** What needs to be done **
Among the lines below, tally those that hold "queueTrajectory". Return the number and nothing more.

───

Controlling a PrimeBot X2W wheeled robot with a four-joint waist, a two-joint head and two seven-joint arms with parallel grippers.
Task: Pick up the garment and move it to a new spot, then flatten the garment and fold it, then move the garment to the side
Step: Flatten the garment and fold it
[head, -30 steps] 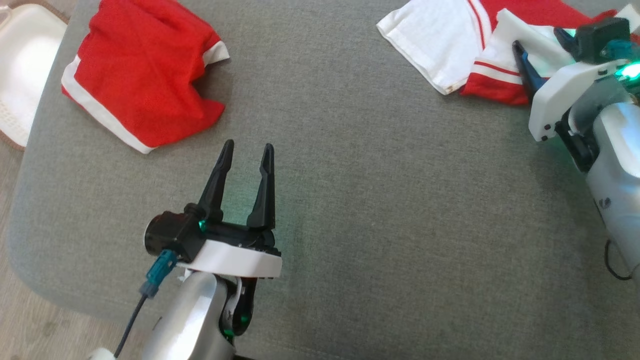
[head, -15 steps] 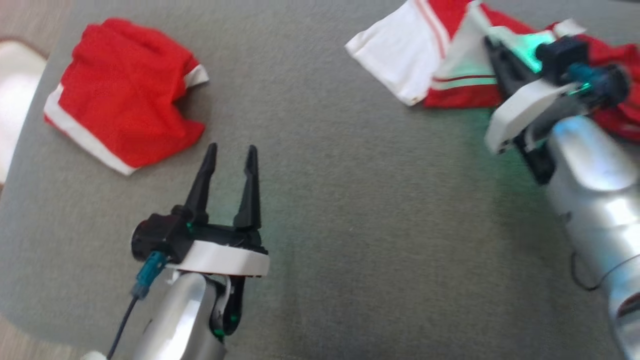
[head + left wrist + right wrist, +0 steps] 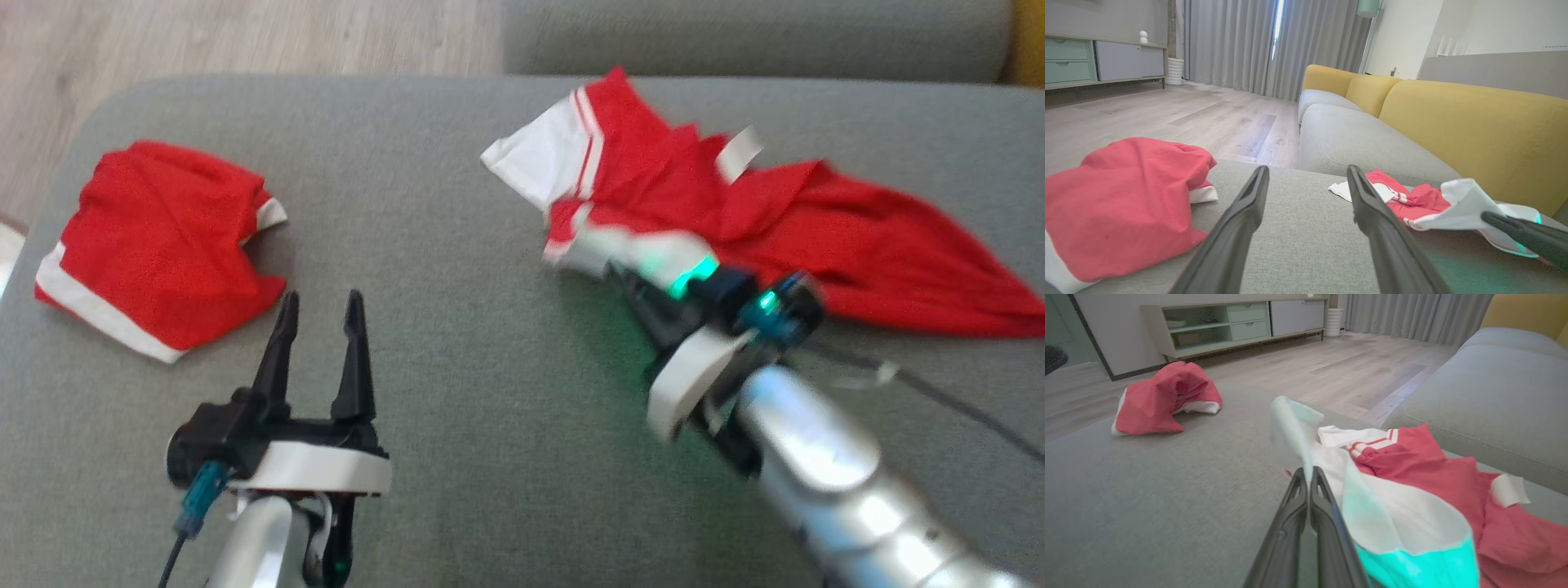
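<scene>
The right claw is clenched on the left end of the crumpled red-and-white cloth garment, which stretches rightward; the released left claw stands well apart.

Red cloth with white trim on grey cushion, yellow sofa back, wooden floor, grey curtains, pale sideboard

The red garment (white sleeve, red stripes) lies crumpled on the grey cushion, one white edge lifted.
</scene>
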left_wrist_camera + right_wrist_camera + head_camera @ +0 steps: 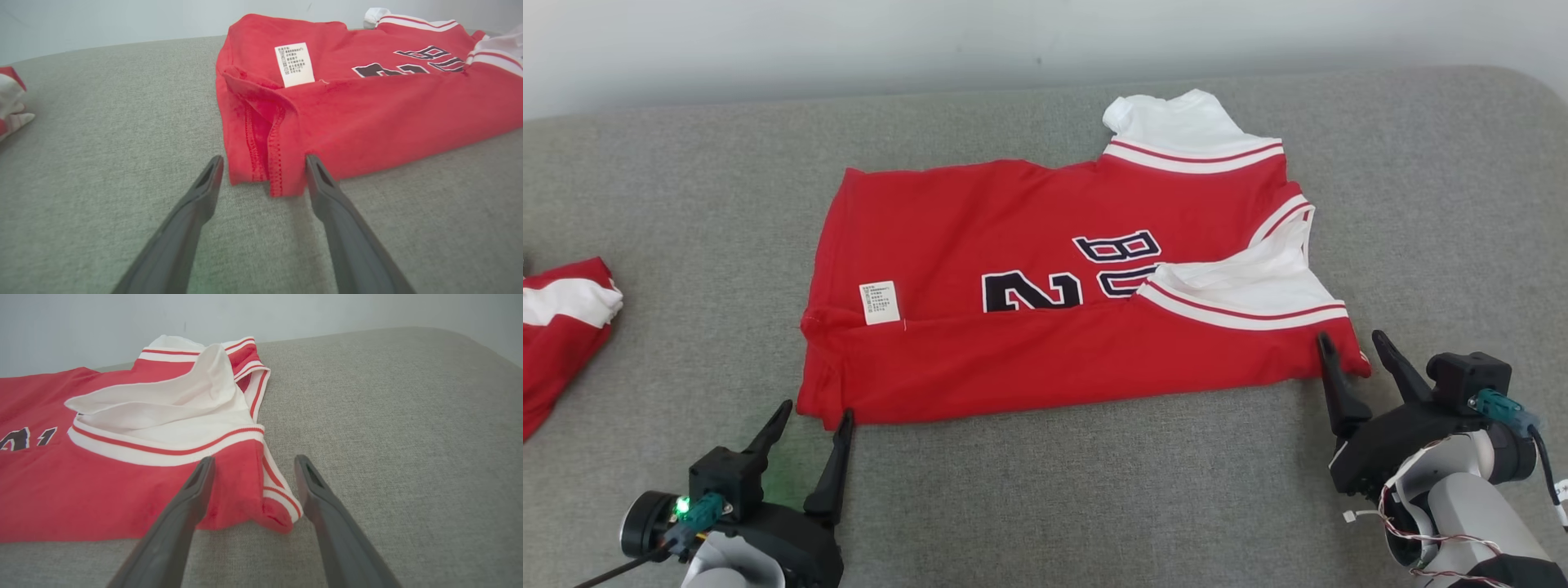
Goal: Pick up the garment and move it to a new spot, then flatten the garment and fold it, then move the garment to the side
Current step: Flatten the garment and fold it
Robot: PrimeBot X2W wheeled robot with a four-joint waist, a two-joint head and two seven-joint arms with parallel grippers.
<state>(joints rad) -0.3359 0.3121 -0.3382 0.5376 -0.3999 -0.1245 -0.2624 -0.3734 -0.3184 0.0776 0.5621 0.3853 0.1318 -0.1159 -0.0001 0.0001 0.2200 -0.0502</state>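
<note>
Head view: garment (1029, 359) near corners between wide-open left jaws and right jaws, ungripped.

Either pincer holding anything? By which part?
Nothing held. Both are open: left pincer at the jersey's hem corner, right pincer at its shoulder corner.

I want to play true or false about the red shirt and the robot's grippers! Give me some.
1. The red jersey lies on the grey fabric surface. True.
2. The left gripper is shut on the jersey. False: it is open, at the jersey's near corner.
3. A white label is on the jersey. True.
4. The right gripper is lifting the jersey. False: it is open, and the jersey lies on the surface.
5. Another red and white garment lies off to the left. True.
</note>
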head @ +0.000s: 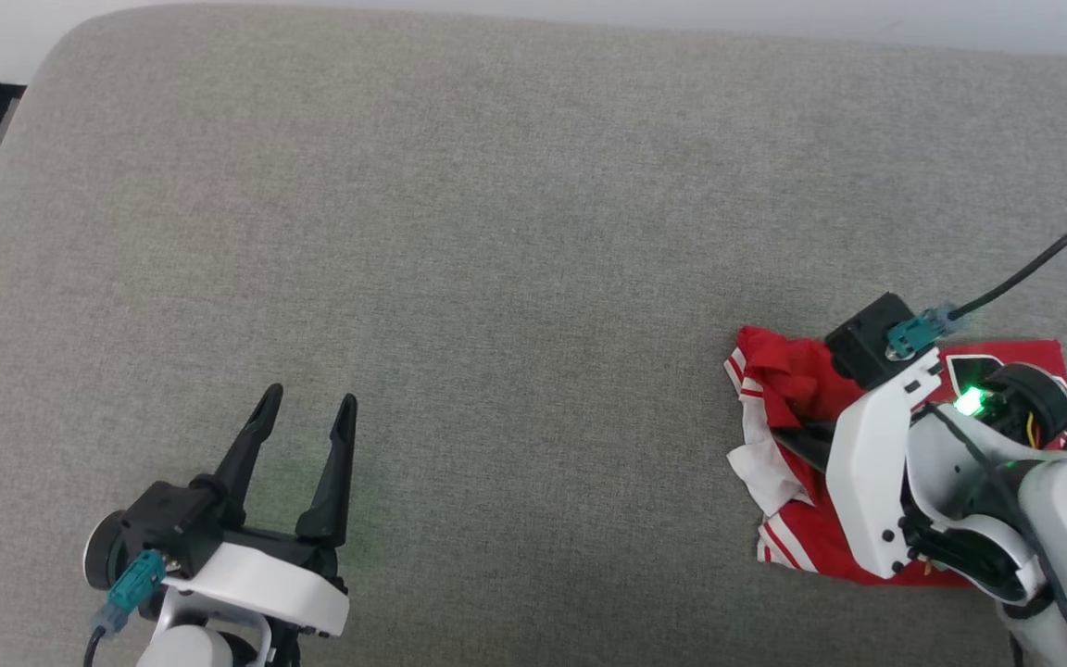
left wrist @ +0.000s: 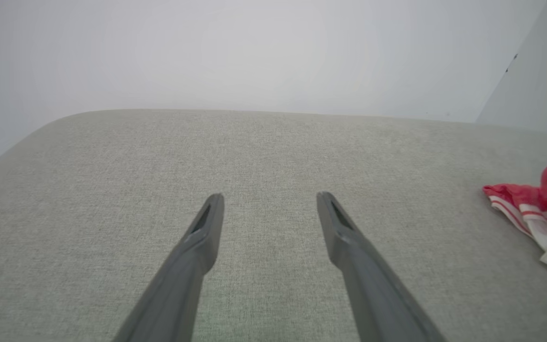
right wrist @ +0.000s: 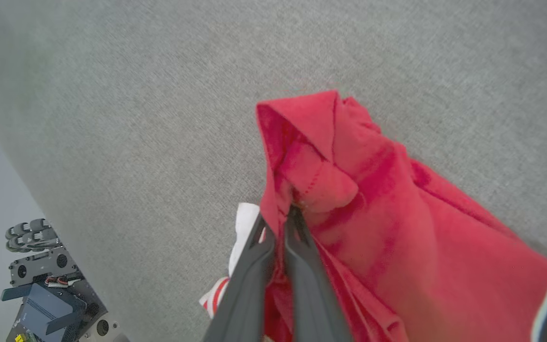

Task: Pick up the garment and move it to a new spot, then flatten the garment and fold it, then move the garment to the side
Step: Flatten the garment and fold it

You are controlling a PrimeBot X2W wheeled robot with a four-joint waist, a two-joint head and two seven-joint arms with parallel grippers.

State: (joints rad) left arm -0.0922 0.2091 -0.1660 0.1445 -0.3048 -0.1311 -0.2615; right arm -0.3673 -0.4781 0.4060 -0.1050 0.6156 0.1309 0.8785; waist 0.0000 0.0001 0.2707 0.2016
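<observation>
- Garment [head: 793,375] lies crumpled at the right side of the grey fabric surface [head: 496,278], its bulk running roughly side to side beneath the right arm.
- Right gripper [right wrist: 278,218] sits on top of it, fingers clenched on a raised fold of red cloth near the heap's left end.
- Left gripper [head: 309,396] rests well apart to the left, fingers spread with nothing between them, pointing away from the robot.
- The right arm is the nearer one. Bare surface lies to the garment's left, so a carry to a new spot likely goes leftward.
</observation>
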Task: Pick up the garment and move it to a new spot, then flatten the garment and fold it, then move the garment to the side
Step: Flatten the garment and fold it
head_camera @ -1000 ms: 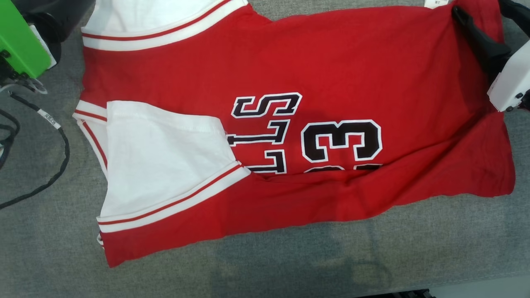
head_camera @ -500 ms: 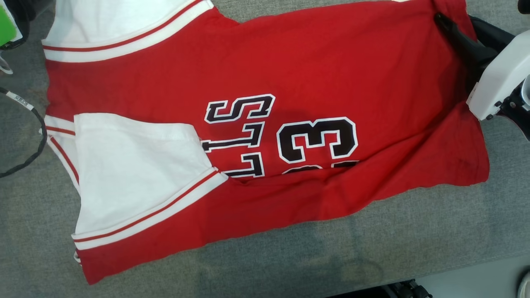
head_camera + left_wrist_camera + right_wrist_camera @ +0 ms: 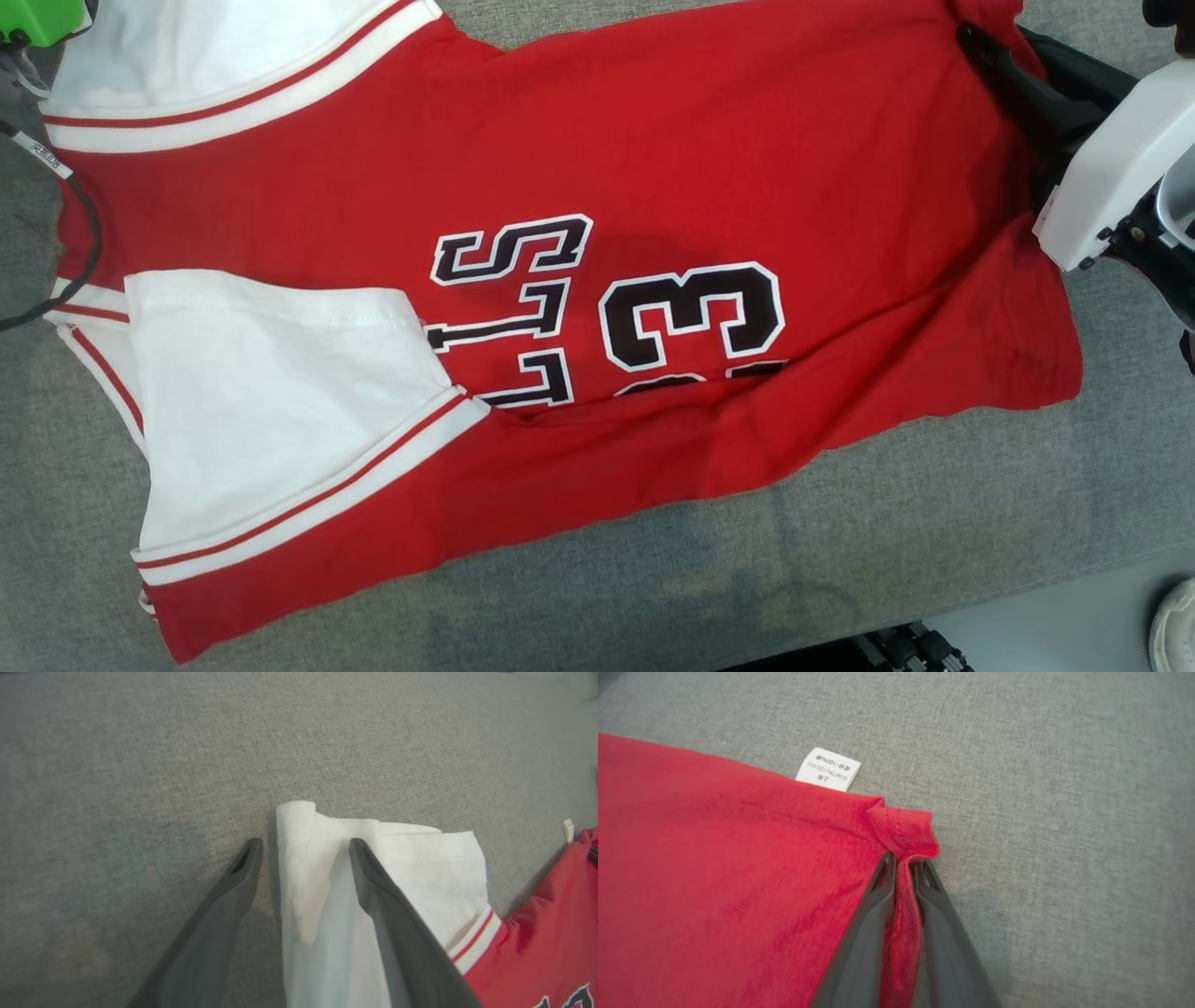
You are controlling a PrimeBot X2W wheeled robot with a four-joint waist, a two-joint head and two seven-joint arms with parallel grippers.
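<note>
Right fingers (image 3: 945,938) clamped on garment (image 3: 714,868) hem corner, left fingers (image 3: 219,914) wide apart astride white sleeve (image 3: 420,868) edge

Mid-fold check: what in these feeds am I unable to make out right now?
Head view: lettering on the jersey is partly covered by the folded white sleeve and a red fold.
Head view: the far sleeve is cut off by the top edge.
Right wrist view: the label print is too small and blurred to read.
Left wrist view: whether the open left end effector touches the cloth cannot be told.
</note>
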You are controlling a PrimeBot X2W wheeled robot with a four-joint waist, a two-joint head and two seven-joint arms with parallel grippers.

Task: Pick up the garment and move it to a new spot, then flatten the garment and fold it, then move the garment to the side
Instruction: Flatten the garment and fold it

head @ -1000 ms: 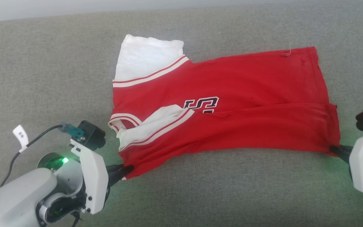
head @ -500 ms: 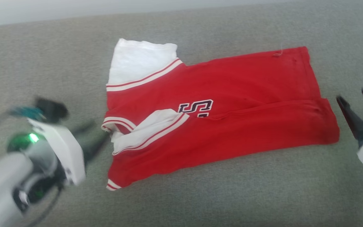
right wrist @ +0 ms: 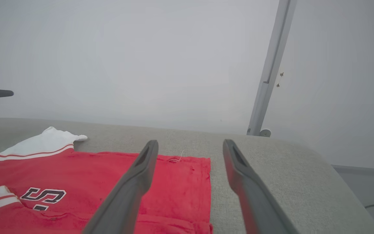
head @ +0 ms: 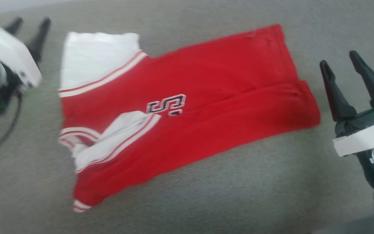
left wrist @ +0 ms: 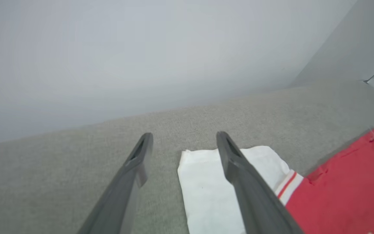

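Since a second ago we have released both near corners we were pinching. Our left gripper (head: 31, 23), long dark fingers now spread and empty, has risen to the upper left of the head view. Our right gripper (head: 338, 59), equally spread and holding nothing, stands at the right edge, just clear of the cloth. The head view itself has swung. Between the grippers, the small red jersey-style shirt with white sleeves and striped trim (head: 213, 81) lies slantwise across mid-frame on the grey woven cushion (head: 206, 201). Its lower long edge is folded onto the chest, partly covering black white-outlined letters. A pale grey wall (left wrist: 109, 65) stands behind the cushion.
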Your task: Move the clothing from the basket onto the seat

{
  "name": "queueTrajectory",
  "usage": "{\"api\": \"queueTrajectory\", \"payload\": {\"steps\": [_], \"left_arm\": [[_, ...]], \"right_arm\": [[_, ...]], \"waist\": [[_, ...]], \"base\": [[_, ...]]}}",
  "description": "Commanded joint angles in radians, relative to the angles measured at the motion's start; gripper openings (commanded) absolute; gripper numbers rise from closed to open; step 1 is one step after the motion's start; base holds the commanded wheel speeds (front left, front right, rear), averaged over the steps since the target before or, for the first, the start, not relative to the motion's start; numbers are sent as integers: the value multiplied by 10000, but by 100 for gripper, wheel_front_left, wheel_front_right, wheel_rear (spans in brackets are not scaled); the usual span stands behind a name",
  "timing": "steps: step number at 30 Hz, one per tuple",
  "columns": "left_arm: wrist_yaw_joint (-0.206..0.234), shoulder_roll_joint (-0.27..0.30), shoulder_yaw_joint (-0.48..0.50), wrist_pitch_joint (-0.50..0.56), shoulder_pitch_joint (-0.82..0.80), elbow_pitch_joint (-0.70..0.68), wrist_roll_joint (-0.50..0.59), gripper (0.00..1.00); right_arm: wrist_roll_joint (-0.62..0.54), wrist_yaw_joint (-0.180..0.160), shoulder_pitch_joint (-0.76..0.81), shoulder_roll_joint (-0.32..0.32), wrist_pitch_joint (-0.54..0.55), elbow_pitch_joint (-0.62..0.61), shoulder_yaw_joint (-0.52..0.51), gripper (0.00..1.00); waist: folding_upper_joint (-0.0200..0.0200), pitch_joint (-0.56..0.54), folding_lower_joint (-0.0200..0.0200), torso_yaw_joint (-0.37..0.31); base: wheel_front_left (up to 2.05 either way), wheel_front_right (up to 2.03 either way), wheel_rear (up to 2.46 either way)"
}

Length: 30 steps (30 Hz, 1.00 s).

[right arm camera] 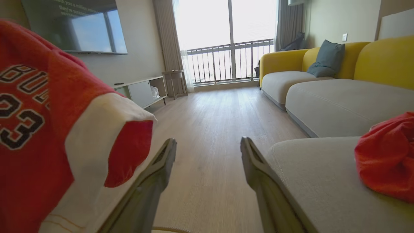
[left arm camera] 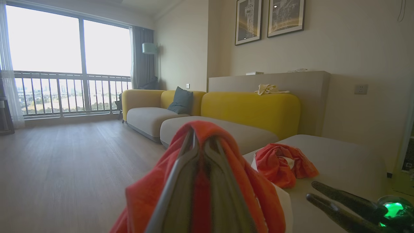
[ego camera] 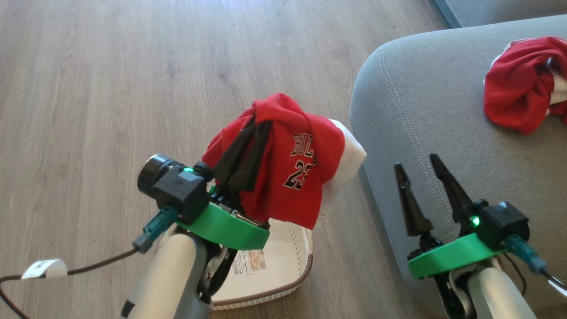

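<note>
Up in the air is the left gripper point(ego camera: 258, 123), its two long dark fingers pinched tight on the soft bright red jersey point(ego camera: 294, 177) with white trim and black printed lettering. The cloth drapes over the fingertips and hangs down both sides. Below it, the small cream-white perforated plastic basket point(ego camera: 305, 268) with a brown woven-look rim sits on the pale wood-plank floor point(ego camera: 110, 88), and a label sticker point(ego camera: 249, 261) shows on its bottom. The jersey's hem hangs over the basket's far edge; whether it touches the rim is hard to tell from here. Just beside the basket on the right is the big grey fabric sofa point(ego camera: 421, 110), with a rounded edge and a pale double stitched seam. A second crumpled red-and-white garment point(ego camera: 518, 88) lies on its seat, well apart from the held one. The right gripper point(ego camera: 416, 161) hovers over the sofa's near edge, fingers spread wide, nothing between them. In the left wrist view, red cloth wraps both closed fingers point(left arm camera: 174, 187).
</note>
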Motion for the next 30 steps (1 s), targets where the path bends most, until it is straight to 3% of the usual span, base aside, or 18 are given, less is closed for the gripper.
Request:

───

** Task solution **
2